• **Data provided**
* * * *

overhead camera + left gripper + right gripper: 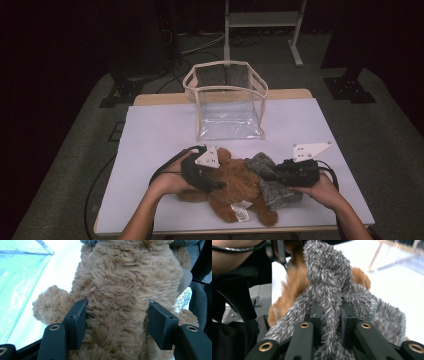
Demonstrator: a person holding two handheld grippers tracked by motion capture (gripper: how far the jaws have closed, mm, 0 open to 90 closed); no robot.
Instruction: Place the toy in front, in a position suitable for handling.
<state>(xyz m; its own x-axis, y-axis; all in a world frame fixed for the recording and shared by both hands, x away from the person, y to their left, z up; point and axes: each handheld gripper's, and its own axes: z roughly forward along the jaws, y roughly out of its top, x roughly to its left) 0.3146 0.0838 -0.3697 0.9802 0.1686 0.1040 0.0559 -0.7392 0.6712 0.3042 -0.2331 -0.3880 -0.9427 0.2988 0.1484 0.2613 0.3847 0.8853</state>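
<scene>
A brown teddy bear (235, 187) lies on the white table (150, 130) near its front edge. My left gripper (215, 184) reaches in from the left and is shut on the bear's body; in the left gripper view the two pads press into the brown fur (130, 277) on either side, around the gripper's middle (117, 315). A grey fuzzy cloth (272, 182) drapes over the bear's right side. My right gripper (267, 176) comes from the right, shut on a fold of that grey cloth (327, 280), pinched between its jaws (331, 312). Brown fur (294, 287) shows behind it.
A clear plastic bag (227, 100) with a beige rim stands open at the back middle of the table; its wall (17, 277) lies left of the bear. A white label (241, 210) hangs from the bear. Bare tabletop stretches left and right.
</scene>
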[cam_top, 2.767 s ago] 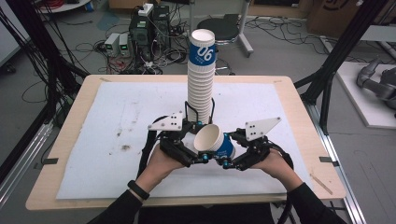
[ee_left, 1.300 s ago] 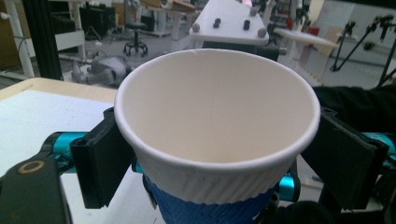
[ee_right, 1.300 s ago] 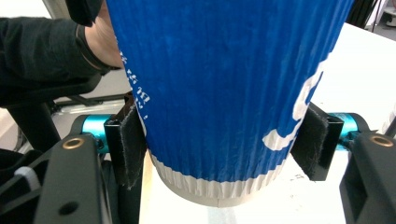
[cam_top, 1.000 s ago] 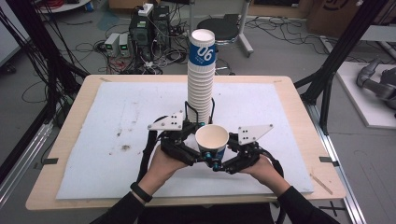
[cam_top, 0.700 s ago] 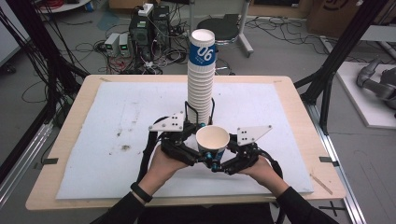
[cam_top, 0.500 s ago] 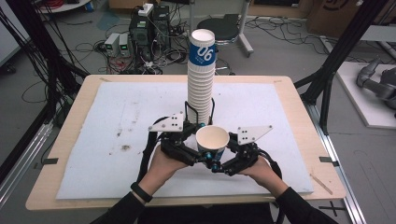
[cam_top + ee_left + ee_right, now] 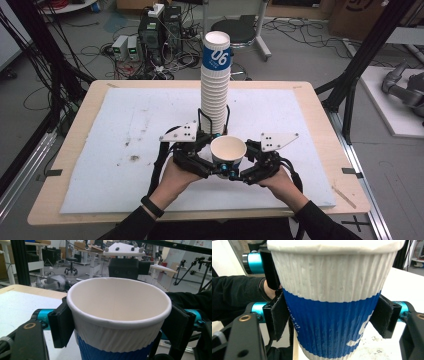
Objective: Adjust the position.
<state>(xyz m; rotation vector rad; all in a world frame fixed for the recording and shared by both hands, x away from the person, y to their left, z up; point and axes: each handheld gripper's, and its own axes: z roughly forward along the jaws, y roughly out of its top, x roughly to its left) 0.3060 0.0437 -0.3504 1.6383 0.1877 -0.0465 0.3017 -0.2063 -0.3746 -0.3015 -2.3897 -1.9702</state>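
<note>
Both hand-held grippers, left [image 7: 216, 169] and right [image 7: 239, 174], have just been closing on the paper cup [image 7: 228, 155]; squeezing harder could crush it toward the cup stack [image 7: 215, 87] at twelve o'clock.

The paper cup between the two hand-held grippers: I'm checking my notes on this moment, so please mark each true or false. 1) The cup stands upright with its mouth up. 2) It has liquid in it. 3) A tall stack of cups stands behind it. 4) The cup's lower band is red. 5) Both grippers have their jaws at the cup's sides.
1) True: the paper cup is upright, open mouth up.
2) False: its white inside looks empty in the left gripper view.
3) True: the stack of cups rises just behind it on the white mat.
4) False: the band is blue, below a white ribbed top.
5) True: the left hand-held gripper and the right hand-held gripper both flank it.
</note>
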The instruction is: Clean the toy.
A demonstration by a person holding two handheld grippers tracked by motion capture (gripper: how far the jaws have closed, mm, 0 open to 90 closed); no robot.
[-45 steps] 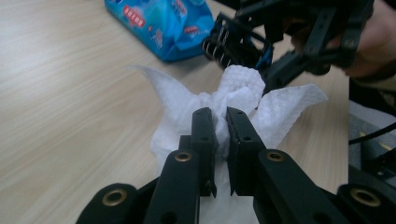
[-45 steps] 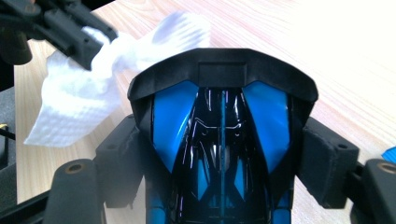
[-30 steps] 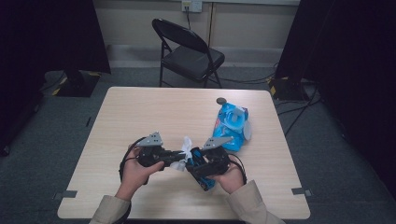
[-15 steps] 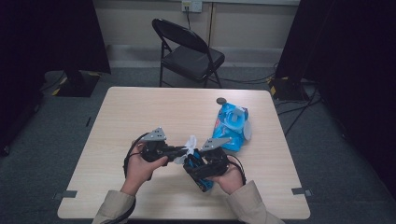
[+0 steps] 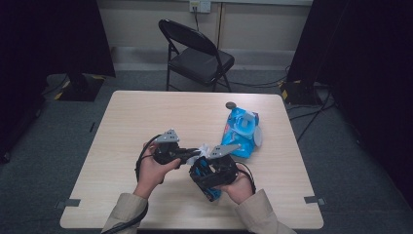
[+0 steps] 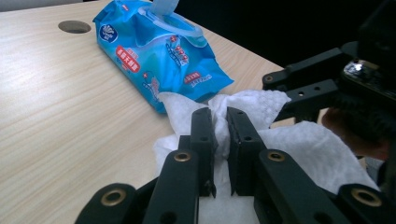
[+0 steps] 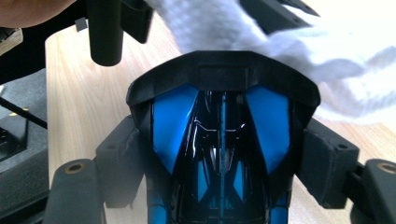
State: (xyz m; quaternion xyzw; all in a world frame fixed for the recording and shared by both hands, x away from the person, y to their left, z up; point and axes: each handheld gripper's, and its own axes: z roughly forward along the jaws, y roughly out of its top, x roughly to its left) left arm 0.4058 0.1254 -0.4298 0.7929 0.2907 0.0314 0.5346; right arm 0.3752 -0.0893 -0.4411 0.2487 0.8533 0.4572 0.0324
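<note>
My left gripper view shows my left claw [image 6: 220, 140] pinching the white wipe [image 6: 243, 105], the blue wipes pack [image 6: 159, 51] beyond its tips. My right claw [image 7: 224, 154] clamps a blue-and-black toy car [image 7: 224, 140], the wipe draped just ahead.

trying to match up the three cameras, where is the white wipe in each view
High view: the white wipe is at table centre, between the two grippers, just left of the blue wipes pack.
Left gripper view: lower centre to right, pinched between the left gripper jaws, below the pack.
Right gripper view: along the top, centre to right, beyond the blue and black toy car that the right gripper holds.
Shared landmark: the wooden table.
</note>
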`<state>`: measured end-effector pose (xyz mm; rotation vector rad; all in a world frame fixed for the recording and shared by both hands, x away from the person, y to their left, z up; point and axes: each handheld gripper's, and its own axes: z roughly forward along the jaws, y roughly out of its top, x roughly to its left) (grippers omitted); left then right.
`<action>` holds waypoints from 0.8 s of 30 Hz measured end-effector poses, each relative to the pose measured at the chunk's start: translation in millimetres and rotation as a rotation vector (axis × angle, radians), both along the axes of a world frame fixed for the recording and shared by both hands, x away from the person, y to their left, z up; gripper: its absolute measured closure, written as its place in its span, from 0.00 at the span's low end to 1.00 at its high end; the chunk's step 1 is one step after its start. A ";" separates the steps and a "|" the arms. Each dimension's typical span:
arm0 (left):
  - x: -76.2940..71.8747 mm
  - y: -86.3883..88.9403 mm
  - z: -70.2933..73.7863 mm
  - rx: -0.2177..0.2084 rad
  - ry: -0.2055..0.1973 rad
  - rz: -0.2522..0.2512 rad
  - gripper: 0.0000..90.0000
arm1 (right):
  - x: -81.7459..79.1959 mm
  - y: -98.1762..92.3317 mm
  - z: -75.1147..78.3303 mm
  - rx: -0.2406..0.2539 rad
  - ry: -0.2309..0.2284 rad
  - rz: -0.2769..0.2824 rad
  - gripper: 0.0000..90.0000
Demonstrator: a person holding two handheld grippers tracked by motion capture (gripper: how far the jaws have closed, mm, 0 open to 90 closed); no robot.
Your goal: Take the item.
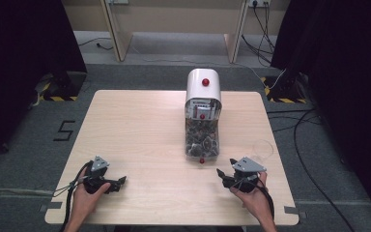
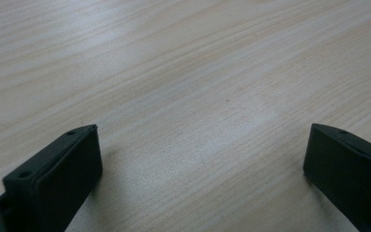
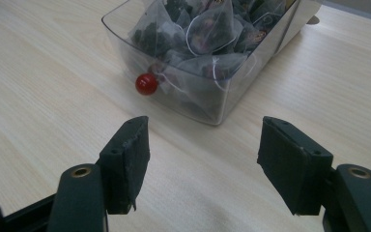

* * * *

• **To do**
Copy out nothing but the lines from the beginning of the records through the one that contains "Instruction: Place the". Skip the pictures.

• **Response area**
overhead camera + left gripper + right gripper: 
Demonstrator: a person holding two handheld grippers tracked by motion capture (gripper: how far the jaws have closed, mm, 0 open to 90 closed); no robot.
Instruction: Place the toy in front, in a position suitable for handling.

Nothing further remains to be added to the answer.